● WHAT THE TASK ASKS: Repeat the listing beneath this line exactly, keeping every character.

● INPUT DATA:
Content starts

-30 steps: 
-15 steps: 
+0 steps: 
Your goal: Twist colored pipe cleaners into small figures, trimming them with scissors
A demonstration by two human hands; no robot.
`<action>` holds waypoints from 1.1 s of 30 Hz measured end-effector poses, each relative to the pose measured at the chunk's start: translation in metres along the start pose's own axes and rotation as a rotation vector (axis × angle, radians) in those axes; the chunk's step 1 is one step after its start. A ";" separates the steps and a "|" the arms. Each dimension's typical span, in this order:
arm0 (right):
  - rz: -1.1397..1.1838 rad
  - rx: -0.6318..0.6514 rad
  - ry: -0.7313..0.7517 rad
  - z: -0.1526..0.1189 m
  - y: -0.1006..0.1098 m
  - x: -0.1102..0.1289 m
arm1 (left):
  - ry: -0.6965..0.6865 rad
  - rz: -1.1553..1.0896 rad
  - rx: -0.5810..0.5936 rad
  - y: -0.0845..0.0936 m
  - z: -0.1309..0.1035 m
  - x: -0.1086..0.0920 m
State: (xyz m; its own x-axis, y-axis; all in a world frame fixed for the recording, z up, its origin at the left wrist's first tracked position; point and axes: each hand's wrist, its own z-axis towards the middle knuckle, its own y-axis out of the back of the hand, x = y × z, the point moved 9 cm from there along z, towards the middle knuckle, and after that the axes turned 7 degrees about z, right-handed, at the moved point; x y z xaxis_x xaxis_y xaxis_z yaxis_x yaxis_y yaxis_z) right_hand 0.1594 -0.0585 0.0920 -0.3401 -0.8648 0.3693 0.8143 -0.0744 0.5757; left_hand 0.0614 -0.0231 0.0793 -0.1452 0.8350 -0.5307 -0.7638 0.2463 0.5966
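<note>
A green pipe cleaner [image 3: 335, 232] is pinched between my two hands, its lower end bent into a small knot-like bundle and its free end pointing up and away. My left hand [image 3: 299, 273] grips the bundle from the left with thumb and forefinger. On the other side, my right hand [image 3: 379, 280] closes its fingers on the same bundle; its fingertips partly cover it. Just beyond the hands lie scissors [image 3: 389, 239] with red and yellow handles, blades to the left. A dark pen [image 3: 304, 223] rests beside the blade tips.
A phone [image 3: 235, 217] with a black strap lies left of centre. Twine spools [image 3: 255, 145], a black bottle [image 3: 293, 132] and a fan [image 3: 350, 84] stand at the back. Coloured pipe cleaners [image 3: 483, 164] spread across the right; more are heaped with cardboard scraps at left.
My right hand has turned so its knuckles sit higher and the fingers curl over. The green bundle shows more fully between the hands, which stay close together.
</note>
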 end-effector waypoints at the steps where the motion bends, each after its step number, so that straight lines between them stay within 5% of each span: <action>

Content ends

● RESULT OF THIS EXERCISE:
-30 steps: 
-15 steps: 
+0 steps: 
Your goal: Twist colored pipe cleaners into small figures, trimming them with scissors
A demonstration by two human hands; no robot.
`<action>` holds waypoints from 1.1 s of 30 Hz measured end-effector poses, each relative to the pose measured at the chunk's start: translation in metres along the start pose's own axes and rotation as a rotation vector (axis × angle, radians) in those axes; the chunk's step 1 is one step after its start. A ";" separates the steps and a "|" the arms. Each dimension's typical span, in this order:
arm0 (right):
  - rz: -1.1397..1.1838 rad
  - rx: -0.6318..0.6514 rad
  - ry: -0.7313..0.7517 rad
  - z: -0.1526..0.1189 m
  - y: -0.1006..0.1098 m
  - x: -0.1102..0.1289 m
arm1 (left):
  - ry: -0.6965..0.6865 rad
  - rz: -1.1553..1.0896 rad
  - rx: -0.5810..0.5936 rad
  - y: -0.0845..0.0936 m
  - z: -0.1309..0.1035 m
  - x: -0.1086..0.0920 m
State: (xyz m; its own x-axis, y-axis; all in a world frame fixed for the recording, z up, its origin at the left wrist's first tracked position; point and axes: each hand's wrist, its own z-axis towards the middle knuckle, its own y-axis out of the back of the hand, x = y × z, the point moved 9 cm from there along z, towards the middle knuckle, and after that the axes turned 7 degrees about z, right-handed, at the moved point; x y z xaxis_x xaxis_y xaxis_z yaxis_x yaxis_y yaxis_z) right_hand 0.1594 -0.0585 0.0920 -0.3401 -0.8648 0.3693 0.8143 -0.0744 0.5757; left_hand 0.0614 -0.0231 0.0793 -0.1452 0.8350 -0.5307 -0.7638 0.2463 0.5966
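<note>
A green pipe cleaner [image 3: 335, 232] is pinched between my two hands, its lower end bent into a small knot-like bundle and its free end pointing up and away. My left hand [image 3: 299, 273] grips the bundle from the left with thumb and forefinger. On the other side, my right hand [image 3: 379, 280] closes its fingers on the same bundle; its fingertips partly cover it. Just beyond the hands lie scissors [image 3: 389, 239] with red and yellow handles, blades to the left. A dark pen [image 3: 304, 223] rests beside the blade tips.
A phone [image 3: 235, 217] with a black strap lies left of centre. Twine spools [image 3: 255, 145], a black bottle [image 3: 293, 132] and a fan [image 3: 350, 84] stand at the back. Coloured pipe cleaners [image 3: 483, 164] spread across the right; more are heaped with cardboard scraps at left.
My right hand has turned so its knuckles sit higher and the fingers curl over. The green bundle shows more fully between the hands, which stay close together.
</note>
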 end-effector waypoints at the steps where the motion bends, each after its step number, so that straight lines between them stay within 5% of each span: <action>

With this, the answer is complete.